EXERCISE AIM => Pictures in the material below are to be left out, and only the lines from the line with "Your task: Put" up to and including the line with "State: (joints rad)" are to be written out exactly.

SOURCE RECORDS =>

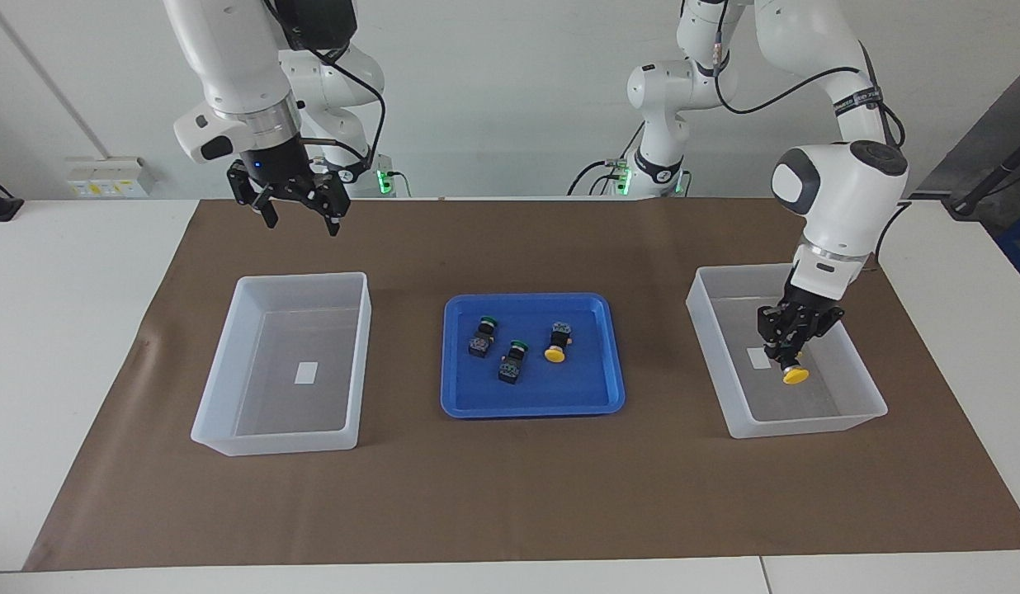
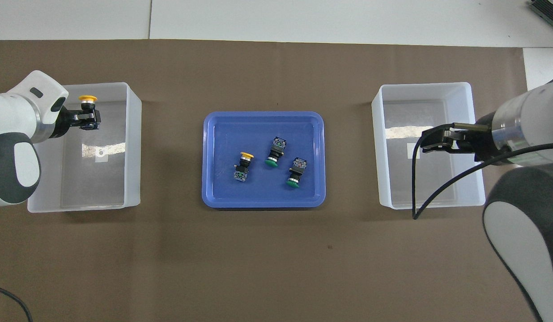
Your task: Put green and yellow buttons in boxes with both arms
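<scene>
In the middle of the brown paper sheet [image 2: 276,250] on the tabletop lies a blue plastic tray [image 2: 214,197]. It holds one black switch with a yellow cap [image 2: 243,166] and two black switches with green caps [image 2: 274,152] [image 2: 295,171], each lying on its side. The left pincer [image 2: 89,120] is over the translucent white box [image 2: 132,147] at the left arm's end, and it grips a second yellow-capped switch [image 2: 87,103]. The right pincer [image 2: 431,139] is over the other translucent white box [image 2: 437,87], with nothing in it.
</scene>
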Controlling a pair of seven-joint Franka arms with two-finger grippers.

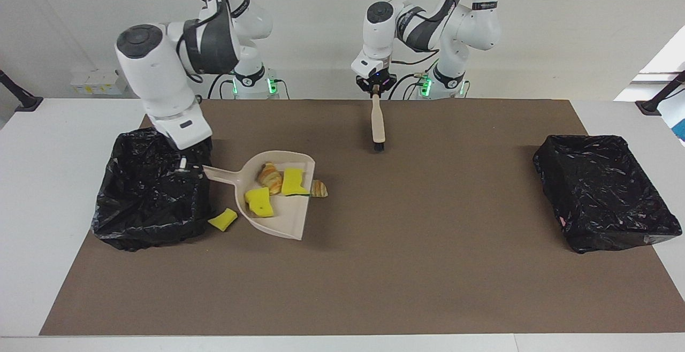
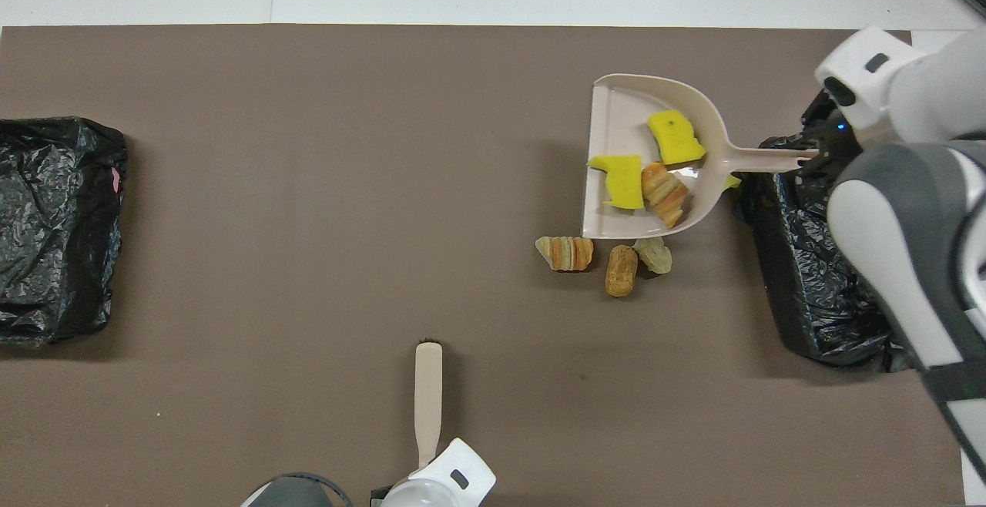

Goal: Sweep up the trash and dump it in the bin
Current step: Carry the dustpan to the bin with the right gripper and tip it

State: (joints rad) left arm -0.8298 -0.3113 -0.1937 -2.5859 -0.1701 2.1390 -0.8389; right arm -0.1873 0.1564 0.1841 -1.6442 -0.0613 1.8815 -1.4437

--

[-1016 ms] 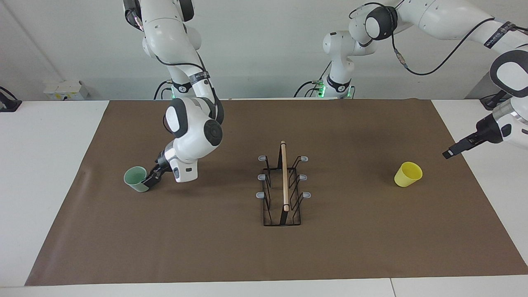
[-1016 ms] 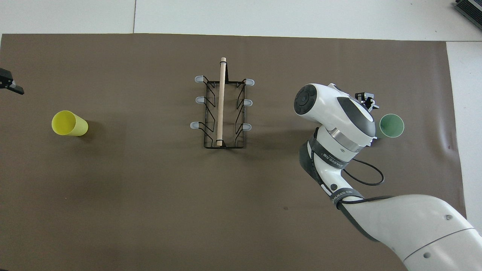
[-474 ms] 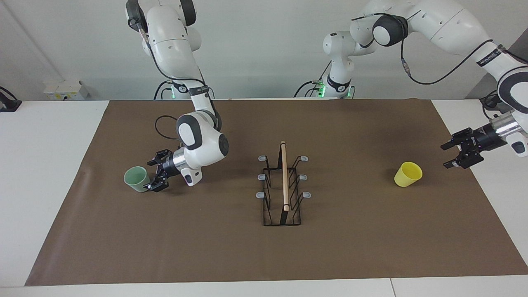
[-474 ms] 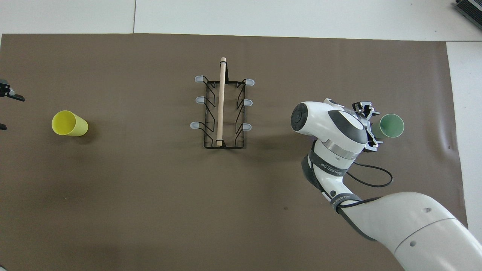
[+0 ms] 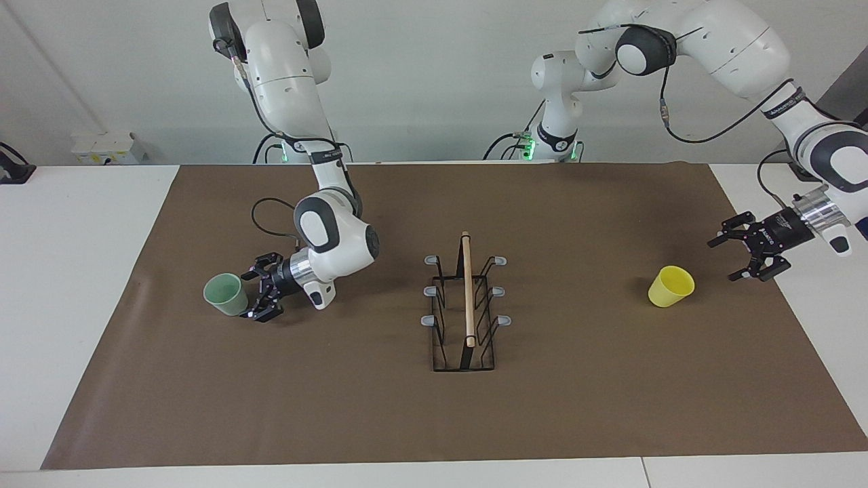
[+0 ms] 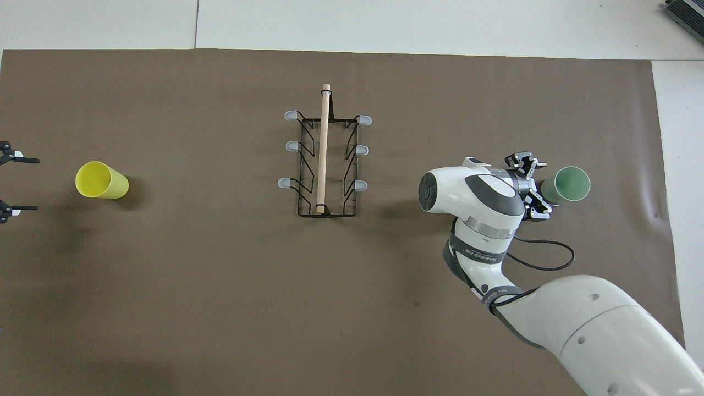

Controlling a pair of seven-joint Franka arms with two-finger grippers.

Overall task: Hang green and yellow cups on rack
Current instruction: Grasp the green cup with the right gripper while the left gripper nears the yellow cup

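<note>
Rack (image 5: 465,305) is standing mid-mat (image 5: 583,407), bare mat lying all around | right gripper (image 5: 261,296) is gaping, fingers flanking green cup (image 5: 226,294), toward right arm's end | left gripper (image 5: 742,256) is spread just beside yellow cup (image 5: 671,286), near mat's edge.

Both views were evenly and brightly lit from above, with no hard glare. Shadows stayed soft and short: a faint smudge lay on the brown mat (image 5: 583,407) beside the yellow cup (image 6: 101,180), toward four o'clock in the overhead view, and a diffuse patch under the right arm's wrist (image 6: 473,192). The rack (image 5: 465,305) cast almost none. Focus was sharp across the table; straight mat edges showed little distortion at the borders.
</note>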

RESPONSE =>
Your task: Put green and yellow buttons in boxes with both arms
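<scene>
In the middle of the brown paper sheet [image 2: 276,250] on the tabletop lies a blue plastic tray [image 2: 214,197]. It holds one black switch with a yellow cap [image 2: 243,166] and two black switches with green caps [image 2: 274,152] [image 2: 295,171], each lying on its side. The left pincer [image 2: 89,120] is over the translucent white box [image 2: 132,147] at the left arm's end, and it grips a second yellow-capped switch [image 2: 87,103]. The right pincer [image 2: 431,139] is over the other translucent white box [image 2: 437,87], with nothing in it.
</scene>
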Controlling a pair of seven-joint Franka arms with two-finger grippers.


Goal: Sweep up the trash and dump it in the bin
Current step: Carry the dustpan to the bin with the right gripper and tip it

State: (joints rad) left arm -0.8298 -0.3113 -0.1937 -2.5859 -0.1701 2.1390 -0.8389; right arm -0.1873 0.1564 0.1841 -1.6442 -0.0613 1.8815 -1.4437

No more is needed to finish this exercise.